Task instructions:
The records below are to be duplicated character for character.

Input data:
____________

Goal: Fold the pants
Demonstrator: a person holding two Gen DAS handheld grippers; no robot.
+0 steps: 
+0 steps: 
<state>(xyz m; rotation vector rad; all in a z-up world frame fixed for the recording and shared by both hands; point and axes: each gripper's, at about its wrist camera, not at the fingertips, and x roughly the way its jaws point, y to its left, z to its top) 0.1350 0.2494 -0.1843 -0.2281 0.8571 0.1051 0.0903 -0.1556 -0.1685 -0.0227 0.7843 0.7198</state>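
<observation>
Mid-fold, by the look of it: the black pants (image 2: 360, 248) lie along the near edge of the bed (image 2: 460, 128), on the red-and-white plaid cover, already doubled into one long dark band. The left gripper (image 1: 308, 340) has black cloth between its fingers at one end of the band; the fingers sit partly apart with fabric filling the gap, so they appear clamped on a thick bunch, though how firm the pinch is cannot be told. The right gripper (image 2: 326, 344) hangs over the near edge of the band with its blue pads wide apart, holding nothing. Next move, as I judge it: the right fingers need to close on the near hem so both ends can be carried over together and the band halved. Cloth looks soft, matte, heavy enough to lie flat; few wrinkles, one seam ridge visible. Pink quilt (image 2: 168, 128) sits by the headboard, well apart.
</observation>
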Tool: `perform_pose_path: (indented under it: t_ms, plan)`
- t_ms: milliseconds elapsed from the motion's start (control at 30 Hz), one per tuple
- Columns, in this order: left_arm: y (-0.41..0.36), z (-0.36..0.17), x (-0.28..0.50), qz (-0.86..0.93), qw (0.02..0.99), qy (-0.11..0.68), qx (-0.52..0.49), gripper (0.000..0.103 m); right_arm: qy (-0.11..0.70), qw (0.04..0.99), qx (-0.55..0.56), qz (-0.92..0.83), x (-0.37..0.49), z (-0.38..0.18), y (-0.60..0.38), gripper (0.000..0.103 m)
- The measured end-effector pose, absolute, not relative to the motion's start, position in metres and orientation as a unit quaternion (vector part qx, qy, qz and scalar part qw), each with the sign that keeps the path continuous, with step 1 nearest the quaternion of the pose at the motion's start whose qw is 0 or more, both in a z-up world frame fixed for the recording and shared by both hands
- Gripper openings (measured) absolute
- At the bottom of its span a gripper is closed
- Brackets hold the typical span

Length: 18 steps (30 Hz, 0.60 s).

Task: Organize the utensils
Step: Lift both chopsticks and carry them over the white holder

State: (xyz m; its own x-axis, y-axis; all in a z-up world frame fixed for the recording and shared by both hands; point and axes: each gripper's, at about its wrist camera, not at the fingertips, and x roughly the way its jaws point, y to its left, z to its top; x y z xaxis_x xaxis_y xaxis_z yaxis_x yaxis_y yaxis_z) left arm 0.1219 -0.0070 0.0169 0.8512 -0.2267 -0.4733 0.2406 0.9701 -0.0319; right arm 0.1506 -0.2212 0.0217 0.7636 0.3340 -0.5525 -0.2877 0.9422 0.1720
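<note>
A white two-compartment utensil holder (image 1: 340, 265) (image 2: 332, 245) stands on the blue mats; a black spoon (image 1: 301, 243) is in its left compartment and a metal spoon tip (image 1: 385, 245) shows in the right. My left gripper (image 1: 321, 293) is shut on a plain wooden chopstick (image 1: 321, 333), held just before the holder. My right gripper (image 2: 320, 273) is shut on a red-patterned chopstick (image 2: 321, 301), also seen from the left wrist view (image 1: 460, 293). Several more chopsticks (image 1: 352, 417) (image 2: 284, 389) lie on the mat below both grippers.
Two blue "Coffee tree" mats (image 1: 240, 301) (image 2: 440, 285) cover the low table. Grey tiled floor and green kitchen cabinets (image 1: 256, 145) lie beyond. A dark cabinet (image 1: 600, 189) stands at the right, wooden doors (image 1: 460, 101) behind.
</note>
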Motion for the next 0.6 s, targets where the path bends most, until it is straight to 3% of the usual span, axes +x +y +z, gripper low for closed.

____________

Written solution:
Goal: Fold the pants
Demonstrator: a person holding two Gen DAS handheld grippers; no robot.
+0 steps: 
+0 steps: 
<state>(xyz m; rotation vector rad; all in a z-up world frame fixed for the recording and shared by both hands; point and axes: each gripper's, at about its wrist camera, not at the fingertips, and x roughly the way its jaws point, y to its left, z to its top) 0.1350 0.2494 -0.1843 -0.2281 0.8571 0.1051 0.0903 -0.1556 -0.1685 -0.0227 0.7843 0.7198</state>
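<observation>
Mid-fold, by the look of it: the black pants (image 2: 360, 248) lie along the near edge of the bed (image 2: 460, 128), on the red-and-white plaid cover, already doubled into one long dark band. The left gripper (image 1: 308, 340) has black cloth between its fingers at one end of the band; the fingers sit partly apart with fabric filling the gap, so they appear clamped on a thick bunch, though how firm the pinch is cannot be told. The right gripper (image 2: 326, 344) hangs over the near edge of the band with its blue pads wide apart, holding nothing. Next move, as I judge it: the right fingers need to close on the near hem so both ends can be carried over together and the band halved. Cloth looks soft, matte, heavy enough to lie flat; few wrinkles, one seam ridge visible. Pink quilt (image 2: 168, 128) sits by the headboard, well apart.
</observation>
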Tool: `perform_pose_path: (indented under it: t_ms, plan)`
- t_ms: milliseconds elapsed from the motion's start (control at 30 Hz), one per tuple
- Columns, in this order: left_arm: y (-0.41..0.36), z (-0.36..0.17), x (-0.28..0.50), qz (-0.86..0.93), qw (0.02..0.99), qy (-0.11..0.68), qx (-0.52..0.49), gripper (0.000..0.103 m); right_arm: qy (-0.11..0.70), qw (0.04..0.99), qx (-0.55..0.56), qz (-0.92..0.83), x (-0.37..0.49), z (-0.38..0.18), y (-0.60..0.38), gripper (0.000..0.103 m)
- The measured end-effector pose, absolute, not relative to the motion's start, position in metres and orientation as a unit quaternion (vector part qx, qy, qz and scalar part qw), each with the sign that keeps the path continuous, with step 1 nearest the quaternion of the pose at the motion's start whose qw is 0 or more, both in a z-up world frame fixed for the recording and shared by both hands
- Gripper openings (measured) absolute
- At the bottom of its span a gripper is closed
- Brackets hold the typical span

Length: 18 steps (30 Hz, 0.60 s).

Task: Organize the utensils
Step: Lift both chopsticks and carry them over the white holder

State: (xyz m; its own x-axis, y-axis; all in a z-up world frame fixed for the recording and shared by both hands; point and axes: each gripper's, at about its wrist camera, not at the fingertips, and x roughly the way its jaws point, y to its left, z to its top; x y z xaxis_x xaxis_y xaxis_z yaxis_x yaxis_y yaxis_z) left arm 0.1219 -0.0070 0.0169 0.8512 -0.2267 -0.4733 0.2406 0.9701 -0.0319; right arm 0.1506 -0.2212 0.0217 0.7636 0.3340 -0.5525 -0.2877 0.9422 0.1720
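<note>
A white two-compartment utensil holder (image 1: 340, 265) (image 2: 332, 245) stands on the blue mats; a black spoon (image 1: 301, 243) is in its left compartment and a metal spoon tip (image 1: 385, 245) shows in the right. My left gripper (image 1: 321, 293) is shut on a plain wooden chopstick (image 1: 321, 333), held just before the holder. My right gripper (image 2: 320, 273) is shut on a red-patterned chopstick (image 2: 321, 301), also seen from the left wrist view (image 1: 460, 293). Several more chopsticks (image 1: 352, 417) (image 2: 284, 389) lie on the mat below both grippers.
Two blue "Coffee tree" mats (image 1: 240, 301) (image 2: 440, 285) cover the low table. Grey tiled floor and green kitchen cabinets (image 1: 256, 145) lie beyond. A dark cabinet (image 1: 600, 189) stands at the right, wooden doors (image 1: 460, 101) behind.
</note>
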Motion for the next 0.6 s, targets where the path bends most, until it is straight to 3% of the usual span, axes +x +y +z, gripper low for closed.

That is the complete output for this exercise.